• **WHAT THE TASK ASKS**
Please reproduce the listing word for word. Pictures stay out.

• **STORED DATA**
---
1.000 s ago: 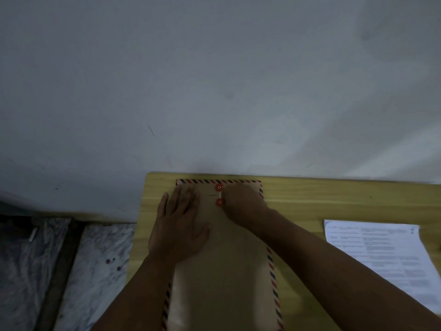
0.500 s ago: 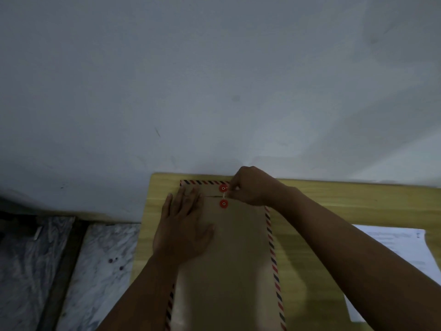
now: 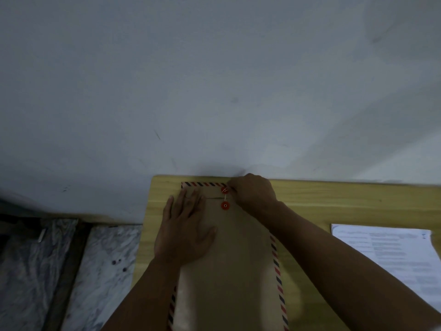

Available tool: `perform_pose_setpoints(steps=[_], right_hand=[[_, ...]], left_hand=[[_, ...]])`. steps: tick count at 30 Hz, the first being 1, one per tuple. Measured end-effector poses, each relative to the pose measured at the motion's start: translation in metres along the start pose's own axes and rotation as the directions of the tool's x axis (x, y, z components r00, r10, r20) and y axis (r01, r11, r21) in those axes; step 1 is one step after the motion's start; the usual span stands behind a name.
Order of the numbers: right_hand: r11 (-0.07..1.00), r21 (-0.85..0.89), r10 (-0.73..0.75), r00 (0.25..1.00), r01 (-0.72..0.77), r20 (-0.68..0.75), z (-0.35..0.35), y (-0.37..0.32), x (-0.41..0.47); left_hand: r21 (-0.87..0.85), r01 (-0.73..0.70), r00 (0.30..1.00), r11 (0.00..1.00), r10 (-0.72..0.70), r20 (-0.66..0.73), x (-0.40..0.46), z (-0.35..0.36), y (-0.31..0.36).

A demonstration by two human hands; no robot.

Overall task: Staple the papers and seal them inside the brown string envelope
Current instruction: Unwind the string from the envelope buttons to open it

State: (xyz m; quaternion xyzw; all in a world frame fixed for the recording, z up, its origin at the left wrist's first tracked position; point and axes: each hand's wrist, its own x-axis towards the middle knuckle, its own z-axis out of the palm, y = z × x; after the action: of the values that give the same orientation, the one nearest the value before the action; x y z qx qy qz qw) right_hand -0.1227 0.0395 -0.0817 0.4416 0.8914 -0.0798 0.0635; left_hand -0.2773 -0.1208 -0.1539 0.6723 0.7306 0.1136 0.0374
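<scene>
A brown string envelope [image 3: 229, 266] with a red-and-blue striped border lies lengthwise on the wooden table [image 3: 334, 199], its flap folded down at the far end. Two red buttons sit there, the upper button [image 3: 224, 190] on the flap and the lower button [image 3: 225, 205] on the body, joined by a thin white string [image 3: 224, 198]. My left hand [image 3: 185, 229] presses flat on the envelope's left part. My right hand [image 3: 254, 191] is beside the upper button, fingers curled and pinching the string.
A printed white sheet [image 3: 391, 256] lies on the table to the right of my right forearm. A pale wall rises directly behind the table. Marbled floor [image 3: 47, 271] shows past the table's left edge.
My right hand has circled from over the lower button to the far right side of the upper button, drawing the string with it. My left hand has stayed flat on the envelope.
</scene>
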Motion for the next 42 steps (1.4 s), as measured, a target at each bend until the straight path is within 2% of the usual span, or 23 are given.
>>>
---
• **OUTPUT OF THE EXERCISE**
1.000 s ago: 
0.500 s ago: 
now: 

Available tool: `perform_pose_setpoints(steps=[_], right_hand=[[_, ...]], left_hand=[[_, ...]])`. steps: tick count at 30 Hz, the first being 1, one per tuple. Measured end-effector poses, each relative to the pose measured at the motion's start: translation in metres along the start pose's own axes and rotation as the directions of the tool's x axis (x, y, z components r00, r10, r20) and y axis (r01, r11, r21) in those axes; step 1 is one step after the motion's start; the usual span stands behind a name.
Order of the numbers: right_hand: r11 (-0.07..1.00), r21 (-0.85..0.89), r10 (-0.73..0.75), r00 (0.25..1.00), r01 (-0.72..0.77), r20 (-0.68..0.75), z (-0.35..0.35), y (-0.37..0.32), x (-0.41..0.47); left_hand: r21 (-0.87..0.85), r01 (-0.73..0.70), r00 (0.30..1.00), r11 (0.00..1.00), r10 (-0.72..0.70), r20 (-0.66..0.73), x (-0.40..0.46), z (-0.35..0.36), y (-0.31..0.36).

A demonstration by two human hands; no robot.

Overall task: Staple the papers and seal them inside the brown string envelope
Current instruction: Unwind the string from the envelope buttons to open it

State: (xyz m; quaternion xyzw; all in a world frame fixed for the recording, z up, its origin at the left wrist's first tracked position; point and axes: each hand's wrist, its own x-axis towards the middle knuckle, its own z-axis out of the palm, y = z × x; after the action: of the values that give the same orientation, the one nearest the value before the action; x y z qx qy qz qw) right_hand -0.1227 0.0395 -0.0817 0.4416 0.8914 -0.0798 0.0635; left_hand -0.2773 -0.1208 -0.1539 0.6723 0.7306 0.1136 0.0374
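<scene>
A brown string envelope [image 3: 229, 266] with a red-and-blue striped border lies lengthwise on the wooden table [image 3: 334, 199], its flap folded down at the far end. Two red buttons sit there, the upper button [image 3: 224, 190] on the flap and the lower button [image 3: 225, 205] on the body, joined by a thin white string [image 3: 224, 198]. My left hand [image 3: 185, 229] presses flat on the envelope's left part. My right hand [image 3: 254, 191] is beside the upper button, fingers curled and pinching the string.
A printed white sheet [image 3: 391, 256] lies on the table to the right of my right forearm. A pale wall rises directly behind the table. Marbled floor [image 3: 47, 271] shows past the table's left edge.
My right hand has circled from over the lower button to the far right side of the upper button, drawing the string with it. My left hand has stayed flat on the envelope.
</scene>
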Motion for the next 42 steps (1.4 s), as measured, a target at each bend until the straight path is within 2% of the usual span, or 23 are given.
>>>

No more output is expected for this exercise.